The issuing label Mack Avenue quotes Garrett who explains that the upcoming album “examines the roots of West African music in the framework of jazz, gospel, Motown, hip-hop, and all other genres that have descended from jùjú and Yoruban music. It’s crucial to acknowledge the ancestral roots in the sounds we’ve inhabited under the aesthetics of Western music.”
In personnel there is continuum with Do Your Dance as pianist Vernell Brown, Jr., bassist Corcoran Holt, drummer Ronald Bruner and percussionist Rudy Bird are on the upcoming record. And they go back a long time with Garrett on the road.
Hearing Garrett live at a blistering show in London's Soho basement shrine Pizza Express Jazz Club as long ago as 2012, for example, Garrett's rapport with Brown and Holt were significant and remain so. That was one of the best jazz club show performances in more than 30 years of writing about jazz that I have been privileged to witness.
Guests include legendary Return to Forever icon drummer Lenny White pianist/organist Johnny Mercier, trumpeter Maurice Brown, conguero Pedrito Martinez, batá percussionist Dreiser Durruthy and singers Dwight Trible, Jean Baylor, Linny Smith, Chris Ashley Anthony and Sheherazade Holman.

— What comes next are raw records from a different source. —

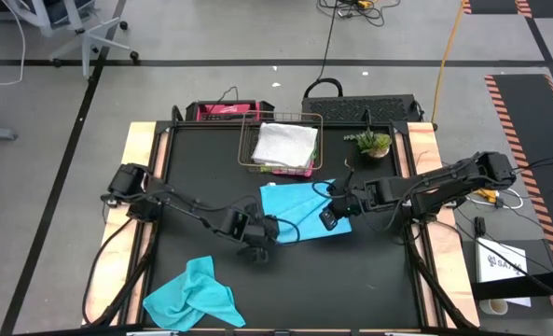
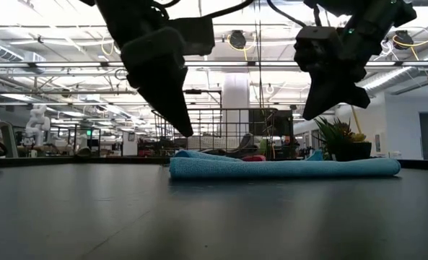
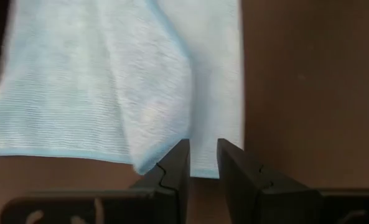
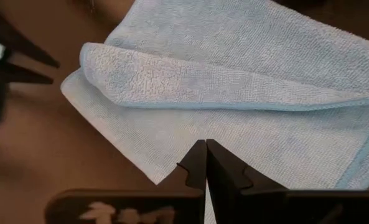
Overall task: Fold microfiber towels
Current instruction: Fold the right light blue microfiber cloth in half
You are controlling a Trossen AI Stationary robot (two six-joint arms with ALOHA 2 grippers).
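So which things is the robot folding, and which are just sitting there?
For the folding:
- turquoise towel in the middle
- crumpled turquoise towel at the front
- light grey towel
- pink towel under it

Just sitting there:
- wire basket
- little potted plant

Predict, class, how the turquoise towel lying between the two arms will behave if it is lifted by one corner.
The turquoise towel would probably droop, not stay flat: its folded layer already curves softly in the right wrist view. It looks light, lying thin on the table. It is unlikely to slip, since its looped pile looks grippy. The crumpled second towel suggests the same floppiness.
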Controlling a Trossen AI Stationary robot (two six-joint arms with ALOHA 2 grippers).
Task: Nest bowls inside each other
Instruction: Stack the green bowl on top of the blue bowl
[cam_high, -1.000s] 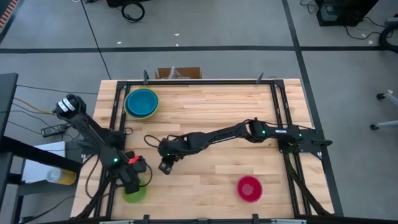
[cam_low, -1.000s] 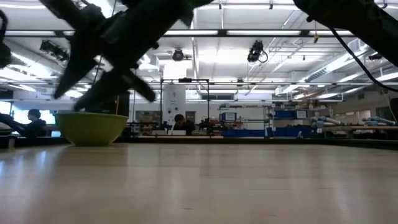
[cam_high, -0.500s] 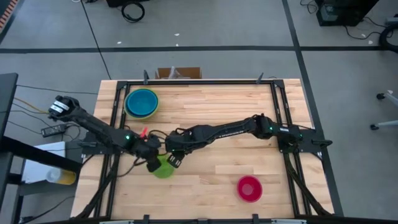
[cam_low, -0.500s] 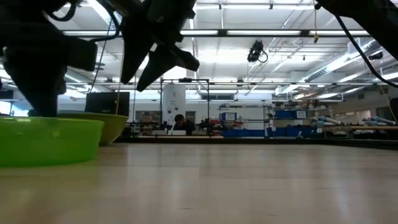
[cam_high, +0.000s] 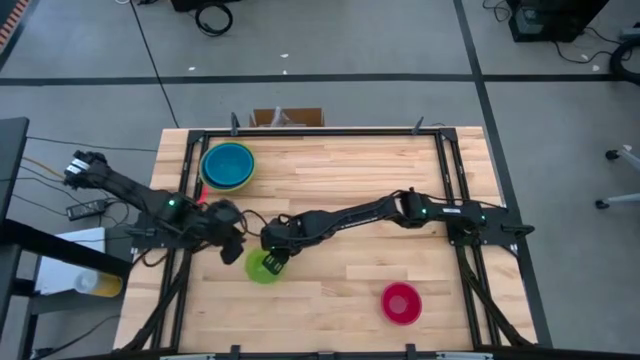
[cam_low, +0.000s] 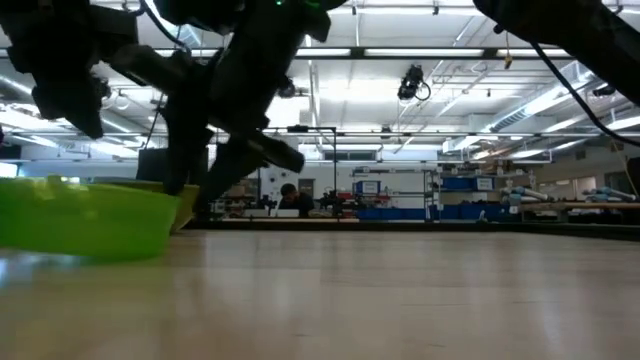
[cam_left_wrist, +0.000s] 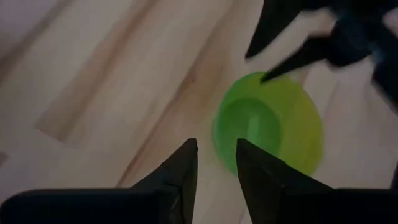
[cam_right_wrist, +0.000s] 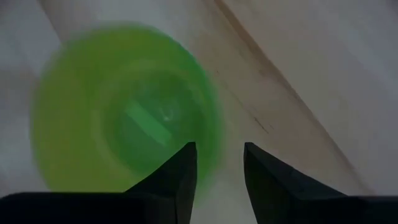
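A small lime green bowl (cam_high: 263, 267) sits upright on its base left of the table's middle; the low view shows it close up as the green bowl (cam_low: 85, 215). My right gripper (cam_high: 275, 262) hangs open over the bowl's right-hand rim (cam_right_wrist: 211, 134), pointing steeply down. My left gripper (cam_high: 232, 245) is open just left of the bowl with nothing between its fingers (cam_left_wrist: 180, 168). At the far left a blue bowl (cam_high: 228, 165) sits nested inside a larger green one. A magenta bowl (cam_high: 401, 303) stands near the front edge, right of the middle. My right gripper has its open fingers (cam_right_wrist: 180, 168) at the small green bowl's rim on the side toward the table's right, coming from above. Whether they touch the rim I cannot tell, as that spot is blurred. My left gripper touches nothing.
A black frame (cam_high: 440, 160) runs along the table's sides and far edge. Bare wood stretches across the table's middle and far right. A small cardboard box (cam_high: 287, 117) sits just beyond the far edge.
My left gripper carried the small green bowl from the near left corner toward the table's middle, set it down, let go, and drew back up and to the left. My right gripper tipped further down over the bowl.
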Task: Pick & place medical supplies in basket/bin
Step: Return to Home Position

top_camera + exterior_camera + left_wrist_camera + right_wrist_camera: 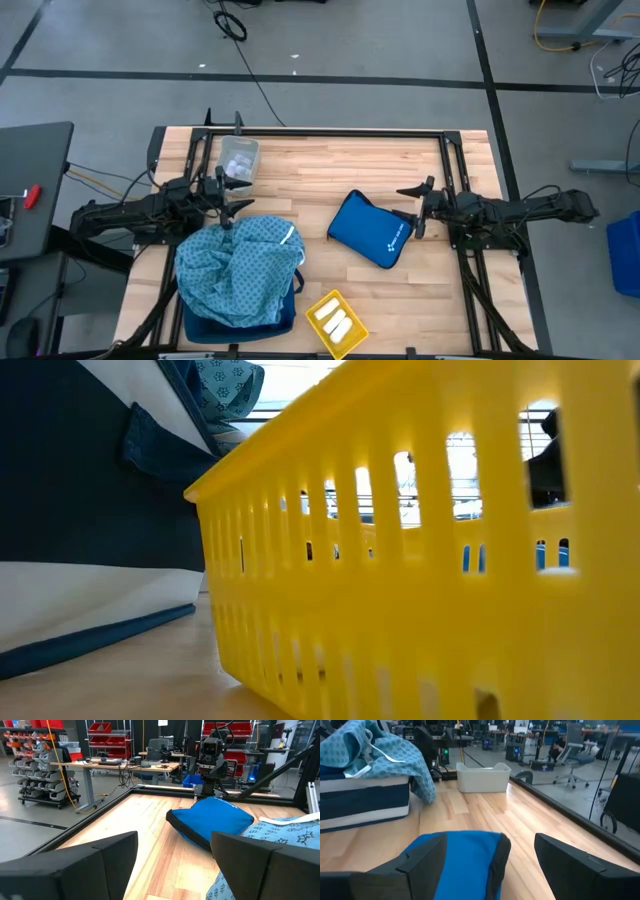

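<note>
Wide and empty, the left pincer (231, 196) is seen left of centre in the high view, just beside the cloth (238, 265); the cloth is heaped over the blue bin (240, 325) at lower left; white packets (336, 322) are held in the yellow bin (313, 306) at bottom centre; the right pincer (410, 208), also wide and empty, is seen right of centre beside the pouch (368, 230) on the tabletop (320, 170).

The yellow basket (400, 560) is cut off by the low view's edges. From above, the blue bin (240, 328) is mostly covered by the light-blue cloth (240, 265), and the white packets (335, 322) are too small to be counted.
</note>
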Controlling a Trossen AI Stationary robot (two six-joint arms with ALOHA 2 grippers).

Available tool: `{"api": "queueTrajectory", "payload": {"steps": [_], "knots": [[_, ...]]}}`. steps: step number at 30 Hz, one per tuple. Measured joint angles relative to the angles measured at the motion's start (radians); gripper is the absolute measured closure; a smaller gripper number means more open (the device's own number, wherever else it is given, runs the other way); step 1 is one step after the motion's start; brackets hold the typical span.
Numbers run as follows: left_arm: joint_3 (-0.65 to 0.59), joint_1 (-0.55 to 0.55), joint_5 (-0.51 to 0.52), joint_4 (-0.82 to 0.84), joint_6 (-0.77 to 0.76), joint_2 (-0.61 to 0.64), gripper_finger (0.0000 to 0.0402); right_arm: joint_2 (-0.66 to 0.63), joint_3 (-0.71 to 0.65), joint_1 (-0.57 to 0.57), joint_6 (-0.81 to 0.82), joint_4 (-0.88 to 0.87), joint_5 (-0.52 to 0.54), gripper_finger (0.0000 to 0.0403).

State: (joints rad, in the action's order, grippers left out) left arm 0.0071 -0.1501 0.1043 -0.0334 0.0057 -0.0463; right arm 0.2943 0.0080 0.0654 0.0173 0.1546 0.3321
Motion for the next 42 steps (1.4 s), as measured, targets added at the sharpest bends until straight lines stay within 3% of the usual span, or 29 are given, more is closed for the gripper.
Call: {"api": "queueTrajectory", "payload": {"steps": [6,20,27,42], "knots": [[0.0,0.0,0.001,0.0,0.084,0.0,0.0146,0.0,0.0,0.0,-0.014,-0.028,0.0,0.0094],[-0.001,0.0,-0.003,-0.005,0.065,0.0,0.0146,0.0,0.0,0.0,-0.014,-0.033,-0.002,0.0094],[-0.001,0.0,-0.004,-0.023,0.065,0.0,0.0146,0.0,0.0,0.0,-0.166,-0.033,-0.002,0.0094],[-0.001,0.0,-0.007,-0.044,0.065,0.0,0.0146,0.0,0.0,0.0,-0.188,-0.033,-0.002,0.0094]]}}
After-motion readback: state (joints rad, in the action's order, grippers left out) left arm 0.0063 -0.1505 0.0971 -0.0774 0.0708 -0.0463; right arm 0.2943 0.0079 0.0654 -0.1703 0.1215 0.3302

Detroiter Garrett, 60, who first shot to jazz stardom at the time of late-period Miles Davis meshing marvellously with Miles and who has become influential on a new generation of leaders including notably the formidable Immanuel Wilkins, plays piano and sings in some album passages in addition to leading from the sax. On the 'For Art’s Sake' track streaming ahead of release Garrett pays homage to not only Art Blakey but the late Tony Allen via Afrobeat rhythm and conga call.